■ **WHAT TO PRODUCE**:
Your task is to transcribe the lines from the start of the data below through the line containing "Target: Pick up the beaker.", inclusive, exactly as they stand and without the pictures.

■ **RECORD EXTRACTS**:
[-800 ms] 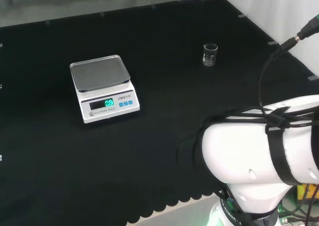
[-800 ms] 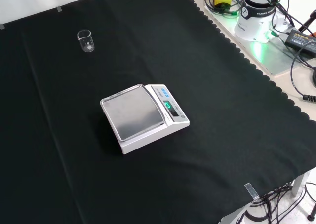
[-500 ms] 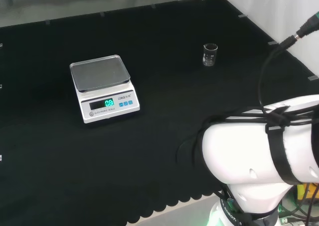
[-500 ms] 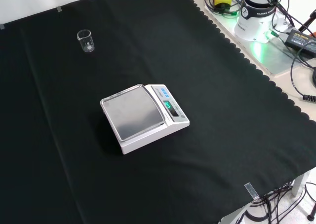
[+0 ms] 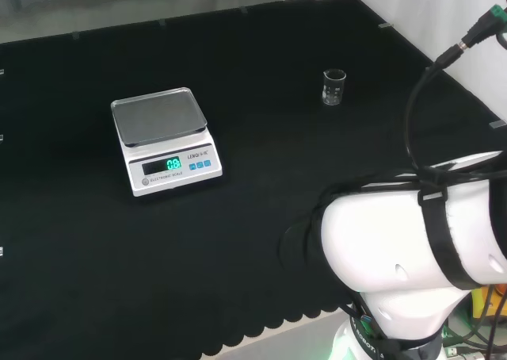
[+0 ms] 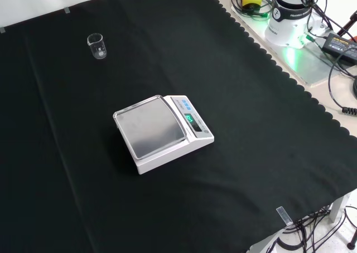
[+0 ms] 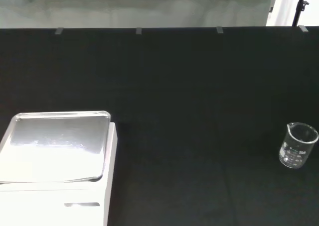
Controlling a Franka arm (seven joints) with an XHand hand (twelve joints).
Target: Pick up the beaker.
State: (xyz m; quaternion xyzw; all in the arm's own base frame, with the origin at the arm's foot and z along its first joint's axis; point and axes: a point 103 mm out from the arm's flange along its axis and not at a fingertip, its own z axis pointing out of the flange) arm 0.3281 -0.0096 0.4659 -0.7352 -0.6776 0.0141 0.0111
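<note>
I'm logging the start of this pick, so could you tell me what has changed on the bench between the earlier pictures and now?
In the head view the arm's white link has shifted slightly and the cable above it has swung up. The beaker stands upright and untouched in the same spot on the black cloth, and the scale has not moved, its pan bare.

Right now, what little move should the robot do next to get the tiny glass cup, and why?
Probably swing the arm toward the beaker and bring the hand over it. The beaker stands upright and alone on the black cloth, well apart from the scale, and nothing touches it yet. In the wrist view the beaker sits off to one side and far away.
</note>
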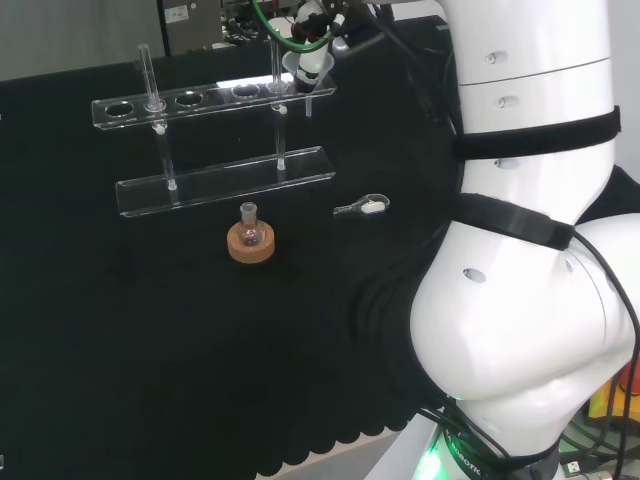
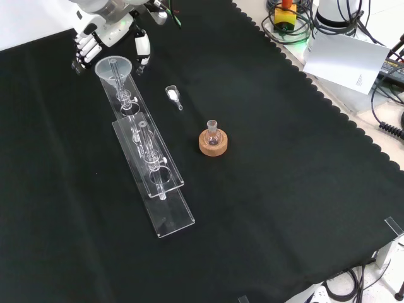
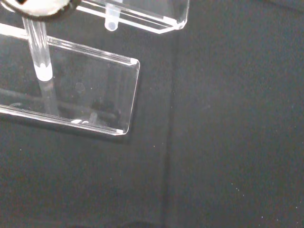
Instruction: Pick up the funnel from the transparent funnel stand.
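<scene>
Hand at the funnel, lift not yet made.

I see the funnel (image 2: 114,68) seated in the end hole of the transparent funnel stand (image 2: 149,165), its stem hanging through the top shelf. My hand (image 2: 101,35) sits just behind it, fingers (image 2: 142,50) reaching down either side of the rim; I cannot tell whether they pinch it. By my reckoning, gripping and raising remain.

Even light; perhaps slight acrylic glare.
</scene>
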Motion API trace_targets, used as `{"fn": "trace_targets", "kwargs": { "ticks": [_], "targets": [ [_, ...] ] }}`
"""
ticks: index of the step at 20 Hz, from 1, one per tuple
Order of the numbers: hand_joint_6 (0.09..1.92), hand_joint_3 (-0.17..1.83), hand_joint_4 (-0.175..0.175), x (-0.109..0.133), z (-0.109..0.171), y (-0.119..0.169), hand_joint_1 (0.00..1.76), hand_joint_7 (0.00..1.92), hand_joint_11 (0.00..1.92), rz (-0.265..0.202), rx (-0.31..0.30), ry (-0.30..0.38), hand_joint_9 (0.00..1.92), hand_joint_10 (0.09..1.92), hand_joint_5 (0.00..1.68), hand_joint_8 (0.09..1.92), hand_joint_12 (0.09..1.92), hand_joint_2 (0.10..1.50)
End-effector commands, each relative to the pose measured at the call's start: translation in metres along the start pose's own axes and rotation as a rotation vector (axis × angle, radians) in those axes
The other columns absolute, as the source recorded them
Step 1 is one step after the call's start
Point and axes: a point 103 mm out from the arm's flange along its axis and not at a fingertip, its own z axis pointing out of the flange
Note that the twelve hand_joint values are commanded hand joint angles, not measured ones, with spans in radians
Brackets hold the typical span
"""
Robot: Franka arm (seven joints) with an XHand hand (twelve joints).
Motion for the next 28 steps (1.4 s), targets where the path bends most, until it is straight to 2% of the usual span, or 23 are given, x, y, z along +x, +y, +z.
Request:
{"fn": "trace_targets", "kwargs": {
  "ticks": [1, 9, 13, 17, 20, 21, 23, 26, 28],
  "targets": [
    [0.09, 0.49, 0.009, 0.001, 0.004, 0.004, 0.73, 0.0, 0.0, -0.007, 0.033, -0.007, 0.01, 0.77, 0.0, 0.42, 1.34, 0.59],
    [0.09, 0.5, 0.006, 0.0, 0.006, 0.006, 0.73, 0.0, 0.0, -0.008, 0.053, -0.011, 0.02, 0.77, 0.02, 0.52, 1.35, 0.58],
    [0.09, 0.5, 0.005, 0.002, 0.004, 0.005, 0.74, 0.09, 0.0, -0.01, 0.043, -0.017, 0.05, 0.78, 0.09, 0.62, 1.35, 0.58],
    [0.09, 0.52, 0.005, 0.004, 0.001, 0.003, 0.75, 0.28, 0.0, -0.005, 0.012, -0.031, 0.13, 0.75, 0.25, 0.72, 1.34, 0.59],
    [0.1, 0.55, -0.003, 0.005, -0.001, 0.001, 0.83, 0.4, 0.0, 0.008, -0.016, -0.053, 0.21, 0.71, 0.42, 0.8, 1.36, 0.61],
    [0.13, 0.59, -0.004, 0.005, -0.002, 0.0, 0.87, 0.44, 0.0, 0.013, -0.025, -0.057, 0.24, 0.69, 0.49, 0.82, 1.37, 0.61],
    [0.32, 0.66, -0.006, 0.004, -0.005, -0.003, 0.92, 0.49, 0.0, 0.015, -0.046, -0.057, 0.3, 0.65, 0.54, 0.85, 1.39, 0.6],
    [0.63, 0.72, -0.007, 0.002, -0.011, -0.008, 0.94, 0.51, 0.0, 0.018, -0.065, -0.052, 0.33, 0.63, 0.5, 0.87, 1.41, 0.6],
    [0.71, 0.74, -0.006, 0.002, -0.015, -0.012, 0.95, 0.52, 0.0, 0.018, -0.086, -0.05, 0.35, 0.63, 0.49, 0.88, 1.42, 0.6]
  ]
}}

■ **RESULT OF THE EXERCISE**:
[-800 ms] 
[-800 ms] 
[-500 ms] 
[-500 ms] 
[+0 ms] 
[+0 ms] 
[+0 ms] 
Controlling a Franka arm (seven joints) with an XHand hand (twelve joints).
Target: Pick up the beaker.

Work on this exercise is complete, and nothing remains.